Reputation: 23
I want to generate an SQL INSERT statement from data encoded in XML files, using an XSLT.
My XML files include, for example, the following tags (describing a tombstone):
<?xml version="1.0" encoding="UTF-8"?>
<?xml-model href="http://www.stoa.org/epidoc/schema/latest/tei-epidoc.rng" type="application/xml" schematypens="http://relaxng.org/ns/structure/1.0"?>
<TEI xmlns="http://www.tei-c.org/ns/1.0" xml:lang="en">
<teiHeader>
<fileDesc>
<titleStmt>
<title>Funerary inscription for Marcellus, a smith</title>
</titleStmt>
<publicationStmt>
<authority>I.Sicily</authority>
<idno type="TM">491539</idno>
</publicationStmt>
<sourceDesc>
<msDesc>
<msIdentifier>
<country>Italy</country>
<region>Sicily</region>
<settlement>Catania</settlement>
<repository role="museum" ref="http://sicily.classics.ox.ac.uk/museum/018"
>Museo Civico di Catania </repository>
<idno type="inventory">390</idno>
<altIdentifier>
<settlement/>
<repository/>
<idno type="old"/>
</altIdentifier>
</msIdentifier>
<msContents>
<textLang mainLang="la">Latin </textLang>
</msContents>
<physDesc>
<objectDesc>
<supportDesc>
<support>
<material n="marble"
ref="http://www.eagle-network.eu/voc/material/lod/48.html"
>marble </material>
<objectType n="tabula"
ref="http://www.eagle-network.eu/voc/objtyp/lod/257">tablet </objectType>
<dimensions>
<height unit="cm">29</height>
<width unit="cm">33.5</width>
<depth unit="cm">2.1</depth>
</dimensions>
</support>
</supportDesc>
</objectDesc>
</physDesc>
</msDesc>
</sourceDesc>
</fileDesc>
</teiHeader>
<!-- lots more content that I cut away here -->
</TEI>
I would like to extract information from this and insert it into an SQL table.
My desired output would look like this:
INSERT INTO tblObjects
(ObjectID, Title, TMid, Material, ObjectType, Height)
VALUES
('Funerary inscription for Marcellus, a smith', 491539, 'marble', 'tabula', 29);
My original - now solved - problem was this:
I tried setting the output method to text after some examples I found online, but this is giving me the error message "Non-whitespace characters are not allowed in schema elements other than 'xs:appinfo' and 'xs:documentation'."

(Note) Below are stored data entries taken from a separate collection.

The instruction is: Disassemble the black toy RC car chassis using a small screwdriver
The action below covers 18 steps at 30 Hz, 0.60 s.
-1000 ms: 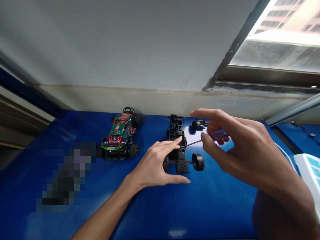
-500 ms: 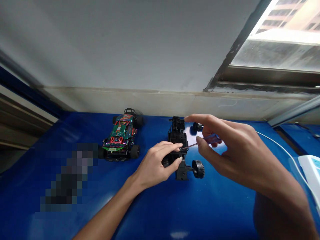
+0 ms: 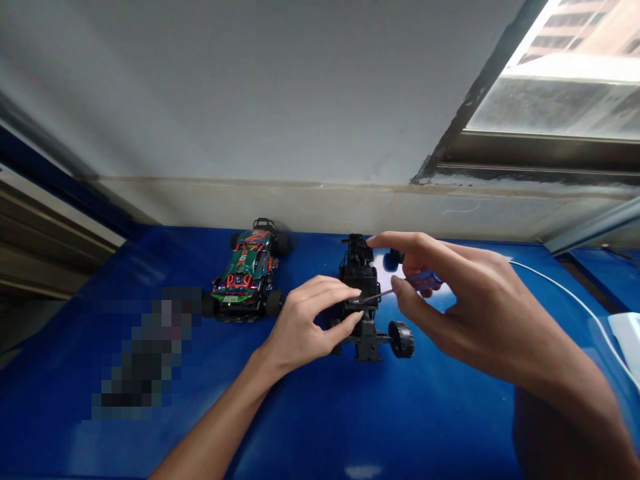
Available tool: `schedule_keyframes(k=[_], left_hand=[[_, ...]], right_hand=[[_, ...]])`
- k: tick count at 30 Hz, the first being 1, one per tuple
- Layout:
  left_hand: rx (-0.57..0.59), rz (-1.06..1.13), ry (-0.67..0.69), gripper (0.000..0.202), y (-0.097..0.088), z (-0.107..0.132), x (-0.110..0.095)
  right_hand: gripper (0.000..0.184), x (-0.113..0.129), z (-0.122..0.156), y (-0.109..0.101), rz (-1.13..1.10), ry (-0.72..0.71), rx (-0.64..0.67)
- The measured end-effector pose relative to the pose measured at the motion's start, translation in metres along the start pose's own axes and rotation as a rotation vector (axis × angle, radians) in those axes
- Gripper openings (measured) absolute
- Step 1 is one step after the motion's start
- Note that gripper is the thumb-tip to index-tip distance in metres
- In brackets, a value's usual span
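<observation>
A black toy car chassis (image 3: 361,273) lies on the blue table, its long side running away from me and one wheel (image 3: 401,339) sticking out at the near right. My left hand (image 3: 313,317) holds the chassis from the left, thumb and fingers laid over its middle with a small gap between their tips. In my right hand (image 3: 450,287) is a screwdriver (image 3: 420,281) with a translucent purple-blue handle, gripped between thumb and fingers. Its thin shaft slants down left to the chassis, near my left fingertips. Whether the tip sits in a screw cannot be made out.
Left of the chassis stands a toy car (image 3: 249,267) with a shiny green and red body. A pixelated dark object (image 3: 145,360) lies farther left. A white cable (image 3: 560,280) runs to a white device (image 3: 627,340) at the right edge. The wall (image 3: 280,200) closes off the back.
My left fingertips have drawn slightly left over the chassis. The screwdriver stays in my right hand at nearly the same slant. The whole view has shifted a little.
</observation>
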<state>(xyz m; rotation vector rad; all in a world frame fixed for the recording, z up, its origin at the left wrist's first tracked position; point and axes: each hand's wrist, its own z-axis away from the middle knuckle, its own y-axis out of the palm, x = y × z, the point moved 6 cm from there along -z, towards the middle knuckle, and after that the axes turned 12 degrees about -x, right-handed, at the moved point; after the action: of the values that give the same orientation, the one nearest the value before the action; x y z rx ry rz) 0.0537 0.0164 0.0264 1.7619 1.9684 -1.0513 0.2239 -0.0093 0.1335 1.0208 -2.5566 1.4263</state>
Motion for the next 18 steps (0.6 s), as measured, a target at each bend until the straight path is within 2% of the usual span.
schedule_keyframes(k=[8, 16, 18], left_hand=[[0.013, -0.009, 0.054, 0.009, 0.000, 0.000, 0.003], [0.094, -0.282, -0.014, 0.009, -0.015, 0.001, 0.028], [0.155, -0.345, -0.031, 0.008, -0.013, 0.003, 0.033]], right_hand=[[0.045, 0.004, -0.002, 0.003, -0.069, -0.009, -0.010], [0.047, -0.001, -0.001, 0.001, 0.024, -0.040, -0.042], [0.048, -0.002, -0.001, 0.001, 0.036, -0.042, -0.035]])
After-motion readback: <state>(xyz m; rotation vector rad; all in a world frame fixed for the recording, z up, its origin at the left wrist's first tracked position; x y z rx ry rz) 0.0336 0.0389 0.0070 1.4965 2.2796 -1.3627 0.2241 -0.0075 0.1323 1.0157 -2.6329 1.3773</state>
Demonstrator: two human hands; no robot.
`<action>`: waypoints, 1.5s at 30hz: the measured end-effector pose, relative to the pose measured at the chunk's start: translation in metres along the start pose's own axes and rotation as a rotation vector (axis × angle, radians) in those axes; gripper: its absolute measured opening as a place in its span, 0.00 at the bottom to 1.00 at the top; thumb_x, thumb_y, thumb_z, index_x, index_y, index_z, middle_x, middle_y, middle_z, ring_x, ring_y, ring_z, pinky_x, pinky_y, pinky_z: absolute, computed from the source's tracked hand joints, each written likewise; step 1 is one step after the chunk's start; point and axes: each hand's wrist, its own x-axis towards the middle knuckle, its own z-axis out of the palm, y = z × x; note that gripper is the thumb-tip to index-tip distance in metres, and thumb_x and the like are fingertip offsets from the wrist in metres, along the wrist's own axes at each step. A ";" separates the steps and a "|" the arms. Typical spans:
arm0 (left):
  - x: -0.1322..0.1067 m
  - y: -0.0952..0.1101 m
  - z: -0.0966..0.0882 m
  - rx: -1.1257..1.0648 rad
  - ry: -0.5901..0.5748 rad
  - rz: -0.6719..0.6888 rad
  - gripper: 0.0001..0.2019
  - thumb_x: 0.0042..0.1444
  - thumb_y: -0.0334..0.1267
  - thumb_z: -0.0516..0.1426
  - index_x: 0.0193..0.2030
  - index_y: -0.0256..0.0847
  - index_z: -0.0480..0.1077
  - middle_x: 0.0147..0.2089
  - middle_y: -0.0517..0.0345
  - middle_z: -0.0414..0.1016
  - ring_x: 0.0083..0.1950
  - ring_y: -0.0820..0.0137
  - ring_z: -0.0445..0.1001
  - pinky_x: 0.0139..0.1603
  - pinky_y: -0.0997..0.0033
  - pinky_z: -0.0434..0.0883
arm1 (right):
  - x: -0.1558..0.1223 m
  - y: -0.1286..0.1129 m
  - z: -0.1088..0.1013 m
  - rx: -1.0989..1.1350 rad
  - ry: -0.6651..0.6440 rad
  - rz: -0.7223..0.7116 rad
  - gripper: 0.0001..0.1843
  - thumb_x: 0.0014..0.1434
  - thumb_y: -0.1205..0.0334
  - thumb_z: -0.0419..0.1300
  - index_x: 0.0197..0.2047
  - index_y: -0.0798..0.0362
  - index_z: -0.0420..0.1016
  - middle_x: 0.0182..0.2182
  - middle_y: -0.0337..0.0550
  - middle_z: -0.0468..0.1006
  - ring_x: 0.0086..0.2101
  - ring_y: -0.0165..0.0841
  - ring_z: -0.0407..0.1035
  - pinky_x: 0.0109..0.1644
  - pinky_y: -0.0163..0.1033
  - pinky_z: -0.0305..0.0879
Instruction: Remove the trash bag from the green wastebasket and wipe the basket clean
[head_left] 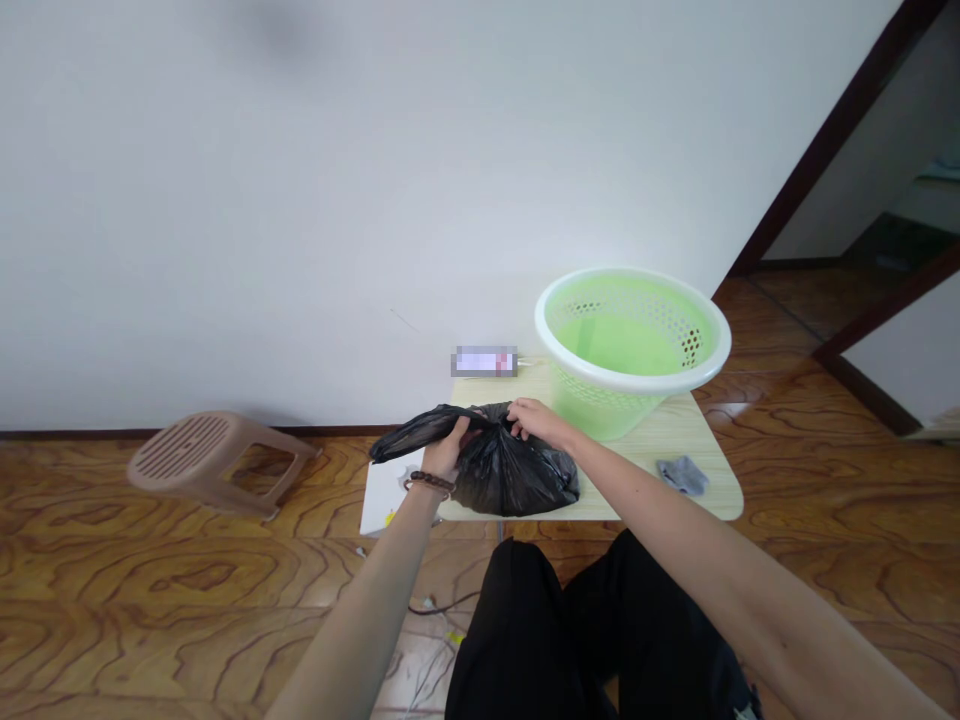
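A filled black plastic bag point(517, 475) rests on the small light-wood table point(645, 455), its neck gathered into creases. My left hand point(448, 450) is closed around the gathered plastic, and a loose flap of the bag sticks out to the left past it. On the other side of the neck, my right hand point(531, 418) pinches the plastic with bent fingers. What the bag contains is hidden. A dark beaded bracelet point(433, 482) circles my left wrist.
Behind the bag to the right stands a light green basket point(630, 340) with a white rim. A grey cloth point(684, 475) lies at the table's right side. A brown plastic stool point(217, 455) is on the floor at left. Cables point(427, 660) lie below the table.
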 end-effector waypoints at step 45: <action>0.043 -0.012 0.004 0.388 0.124 0.004 0.10 0.47 0.39 0.55 0.18 0.41 0.64 0.15 0.62 0.61 0.17 0.75 0.58 0.20 0.73 0.55 | -0.003 0.009 0.023 0.436 -0.008 0.033 0.05 0.57 0.63 0.49 0.31 0.49 0.53 0.21 0.29 0.60 0.15 0.21 0.50 0.16 0.28 0.53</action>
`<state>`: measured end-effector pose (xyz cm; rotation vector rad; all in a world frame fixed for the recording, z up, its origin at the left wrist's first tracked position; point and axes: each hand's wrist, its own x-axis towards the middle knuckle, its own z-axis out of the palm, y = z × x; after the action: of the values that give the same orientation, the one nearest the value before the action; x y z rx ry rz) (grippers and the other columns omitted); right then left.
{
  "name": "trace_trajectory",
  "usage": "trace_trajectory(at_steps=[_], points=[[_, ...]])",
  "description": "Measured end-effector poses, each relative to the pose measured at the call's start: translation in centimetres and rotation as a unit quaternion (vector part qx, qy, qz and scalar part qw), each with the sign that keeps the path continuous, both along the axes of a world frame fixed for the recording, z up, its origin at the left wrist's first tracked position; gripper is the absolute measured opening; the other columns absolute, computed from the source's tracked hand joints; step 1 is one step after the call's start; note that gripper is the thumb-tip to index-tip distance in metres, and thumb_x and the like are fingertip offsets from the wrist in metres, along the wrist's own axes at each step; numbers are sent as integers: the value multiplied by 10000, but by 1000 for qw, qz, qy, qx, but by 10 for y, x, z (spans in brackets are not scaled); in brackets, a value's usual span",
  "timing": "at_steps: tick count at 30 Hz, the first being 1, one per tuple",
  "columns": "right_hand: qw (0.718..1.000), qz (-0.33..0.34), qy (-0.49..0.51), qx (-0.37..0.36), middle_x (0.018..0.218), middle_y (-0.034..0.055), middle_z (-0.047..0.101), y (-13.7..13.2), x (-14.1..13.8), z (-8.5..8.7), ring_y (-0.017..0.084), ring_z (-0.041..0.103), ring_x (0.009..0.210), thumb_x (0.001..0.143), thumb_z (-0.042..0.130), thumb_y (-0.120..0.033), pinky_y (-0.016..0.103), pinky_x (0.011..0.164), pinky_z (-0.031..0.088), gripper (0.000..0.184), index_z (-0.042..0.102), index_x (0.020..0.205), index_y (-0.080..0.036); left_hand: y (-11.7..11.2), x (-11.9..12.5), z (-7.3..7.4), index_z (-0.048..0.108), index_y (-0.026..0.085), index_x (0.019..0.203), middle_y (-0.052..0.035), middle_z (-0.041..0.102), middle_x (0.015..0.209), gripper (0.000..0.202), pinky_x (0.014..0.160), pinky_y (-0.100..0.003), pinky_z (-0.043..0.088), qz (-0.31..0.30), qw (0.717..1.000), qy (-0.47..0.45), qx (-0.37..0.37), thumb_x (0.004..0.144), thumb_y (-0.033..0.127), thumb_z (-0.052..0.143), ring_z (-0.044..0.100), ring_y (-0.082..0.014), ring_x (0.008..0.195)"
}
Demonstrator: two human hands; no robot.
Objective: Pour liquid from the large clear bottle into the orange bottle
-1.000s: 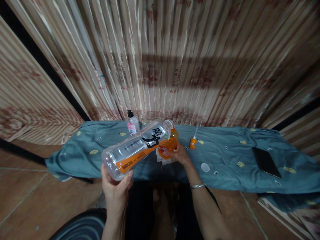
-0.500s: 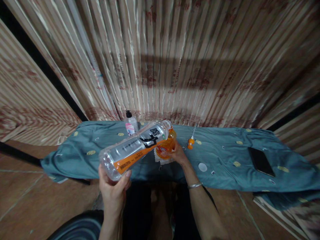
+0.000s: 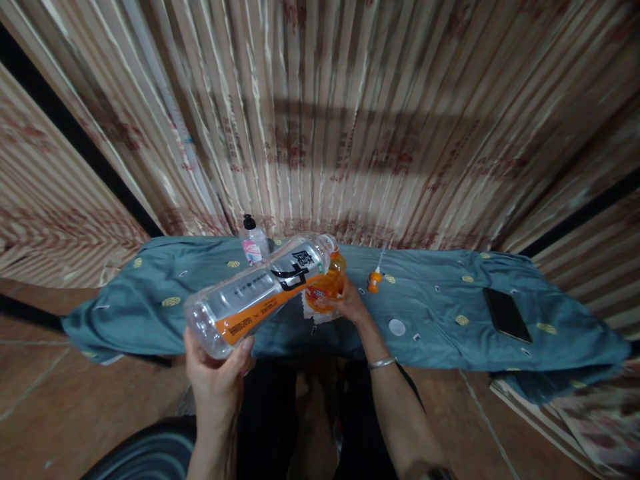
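My left hand [image 3: 216, 370] grips the base of a large clear plastic bottle [image 3: 255, 293] with an orange and black label. The bottle is tipped almost flat, its open mouth at the top of a small orange bottle [image 3: 325, 283]. My right hand [image 3: 347, 305] is wrapped round that small orange bottle, which stands on a white cloth [image 3: 315, 312] on the blue-green cover [image 3: 150, 300]. A silver bangle [image 3: 381, 363] sits on my right wrist.
A small clear pump bottle with a black top [image 3: 253, 241] stands at the back. An orange nozzle cap [image 3: 373, 281] and a white round lid [image 3: 397, 327] lie right of my hands. A black phone [image 3: 506, 315] lies far right. Striped curtains hang behind; tiled floor below.
Both hands and bottles keep the same pose. The whole scene has slid slightly left and up as my head moved.
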<state>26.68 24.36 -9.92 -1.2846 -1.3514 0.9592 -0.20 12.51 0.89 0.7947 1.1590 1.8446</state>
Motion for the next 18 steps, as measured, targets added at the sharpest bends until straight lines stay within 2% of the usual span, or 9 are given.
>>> trace_trajectory(at_steps=[6, 10, 15, 18], points=[[999, 6, 32, -16, 1318, 79, 850, -2, 1, 7, 345, 805, 1253, 588, 1047, -395, 544, 1172, 616, 784, 691, 1277, -277, 1, 0, -5, 604, 228, 1079, 84, 621, 697, 773, 409, -200, 371, 12, 1000, -4, -1, 477, 262, 1088, 479, -80, 430], [999, 0, 35, -12, 1322, 62, 851, -1, -1, 9, 342, 803, 1265, 560, 1054, -348, 528, 1169, 621, 779, 704, 1252, -285, 2, 3, -2, 601, 236, 1089, 92, 622, 683, 801, 378, -172, 312, 21, 1000, -8, 1, 450, 253, 1083, 448, -66, 403], [999, 4, 39, -20, 1331, 65, 851, 0, -3, 11, 331, 801, 1270, 568, 1062, -329, 510, 1182, 614, 795, 693, 1270, -272, 0, 5, 3, 629, 215, 1067, 53, 679, 708, 717, 390, -188, 371, 28, 1000, -12, 7, 504, 258, 1070, 478, -72, 410], [999, 1, 29, -17, 1329, 55, 854, 0, -4, 13, 323, 802, 1263, 580, 1062, -321, 504, 1177, 616, 782, 691, 1268, -273, -1, 7, 7, 629, 217, 1068, 48, 695, 709, 718, 385, -184, 362, 27, 999, -16, 12, 492, 235, 1057, 480, -74, 408]])
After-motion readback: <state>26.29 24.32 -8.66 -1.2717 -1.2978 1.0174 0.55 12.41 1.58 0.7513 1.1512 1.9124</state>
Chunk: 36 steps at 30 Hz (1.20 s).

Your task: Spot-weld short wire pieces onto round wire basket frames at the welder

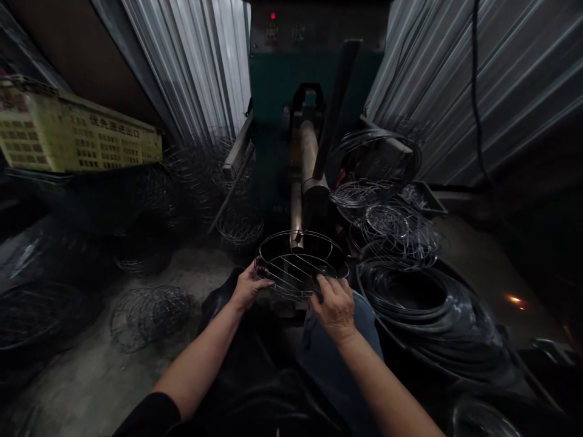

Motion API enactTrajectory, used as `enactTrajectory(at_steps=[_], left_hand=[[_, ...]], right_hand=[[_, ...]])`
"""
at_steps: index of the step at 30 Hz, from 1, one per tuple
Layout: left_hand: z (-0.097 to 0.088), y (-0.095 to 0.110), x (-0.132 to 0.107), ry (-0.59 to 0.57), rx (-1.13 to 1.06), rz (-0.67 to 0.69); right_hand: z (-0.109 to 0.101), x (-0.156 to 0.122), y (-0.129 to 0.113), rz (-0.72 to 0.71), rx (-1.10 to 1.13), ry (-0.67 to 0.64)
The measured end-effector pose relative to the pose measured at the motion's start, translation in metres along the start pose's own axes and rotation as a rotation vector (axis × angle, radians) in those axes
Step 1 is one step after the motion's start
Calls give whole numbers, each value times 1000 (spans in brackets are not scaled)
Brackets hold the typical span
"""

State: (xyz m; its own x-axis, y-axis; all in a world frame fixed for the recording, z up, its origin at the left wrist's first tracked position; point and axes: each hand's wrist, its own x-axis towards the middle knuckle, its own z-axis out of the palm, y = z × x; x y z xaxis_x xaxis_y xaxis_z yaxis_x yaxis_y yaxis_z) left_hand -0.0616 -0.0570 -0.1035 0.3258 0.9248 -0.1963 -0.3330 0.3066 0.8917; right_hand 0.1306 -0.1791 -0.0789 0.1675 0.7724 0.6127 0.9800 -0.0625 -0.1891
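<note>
Both hands at a round, open frame of thin silver-grey wire, hoops with parallel cross-bars (300,262), in front of a dark green upright machine (273,121).

Left hand (248,286): closed on the frame's left rim, thumb over the wire pointing right, fingers beyond it, mostly in shadow. Right hand (336,303): fingers curled over the near right of the rim, back of the hand up, gripping; the exact fingertip contact is too dark to make out.

Key relation: the frame's far rim against the end of a slim brass-coloured metal cylinder (296,215) reaching toward the person. Cylinder end lies far of both hands, about midway between them; neither hand clearly nearer. The far hoop shows right across that end. Touching or just apart: cannot tell.

Frame lies broad side up, roughly level, about as wide left to right as the gap between the hands. Cross-bars slant from far left to near right, askew to the cylinder, which runs far to near.

Farther up, a thicker tan metal cylinder (310,152) stands over the slim one. To the right, just beyond the right knee, a large coil of dark wire (455,340).
</note>
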Motion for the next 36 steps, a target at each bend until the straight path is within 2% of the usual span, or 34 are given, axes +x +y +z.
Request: enactTrajectory(at_steps=[6,11,16,21,26,32,36], left_hand=[[8,18,0,182,30,-74],[12,31,-16,154,12,-37],[17,50,-32,247,-58,-88],[23,62,-41,221,-77,-91],[20,56,-41,231,-109,-67],[13,45,-20,223,-119,163],[14,43,-12,224,-132,168]], right_hand=[[-4,32,-3,54,125,-26],[-25,42,-8,79,265,-5],[-53,45,-25,130,367,76],[-63,47,-29,171,377,96],[-53,35,-22,159,354,120],[-22,14,-18,-16,272,185],[-17,20,-19,-100,266,270]])
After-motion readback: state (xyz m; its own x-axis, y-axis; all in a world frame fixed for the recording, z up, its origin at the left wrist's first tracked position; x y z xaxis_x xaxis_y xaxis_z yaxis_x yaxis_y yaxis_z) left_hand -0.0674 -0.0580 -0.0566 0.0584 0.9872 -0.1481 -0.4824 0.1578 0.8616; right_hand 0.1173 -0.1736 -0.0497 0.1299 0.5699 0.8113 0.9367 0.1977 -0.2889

I changed the file format to xsl, now it's no longer complaining about the non-whitespace characters. I can now put text into the final output. The following (inspired by your answers) is the current state of my XSLT, for now I want to try to just insert the value of the title, the position of which is "TEI/teiHeader/fileDesc/titleStmt/title":
<?xml version="1.0" encoding="UTF-8"?>
<xsl:stylesheet version="1.0"
xmlns:xsl="http://www.w3.org/1999/XSL/Transform">
<xsl:output method="text"
encoding="UTF-8"
omit-xml-declaration="yes"
indent="no"/>
<xsl:template match="/">
<xsl:text>INSERT INTO tblObjects</xsl:text>
<xsl:text>(ObjectID, Title, TMid, Material, ObjectType, Height) VALUES (</xsl:text>
<xsl:apply-templates select="root"/>
<xsl:text>);</xsl:text>
</xsl:template>
<xsl:template match="root">
<xsl:value-of select="TEI/teiHeader/fileDesc/titleStmt/title"/>
</xsl:template>
</xsl:stylesheet>
This gives me the following output:
INSERT INTO tblObjects(ObjectID, Title, TMid, Material, ObjectType, Height) VALUES ();
Yet, as you can see, it does not insert the value of the title. I am not sure why that's not working (only trying the title for now).
Upvotes: 2
Views: 1523
Reputation: 107687
Simply walk down the tree with templates and concatenate values with needed quotes and commas for SQL query's VALUES
clause. Due to the many nested structure of XML, ancestor::*
and descendant::*
paths are used for specific node value extraction.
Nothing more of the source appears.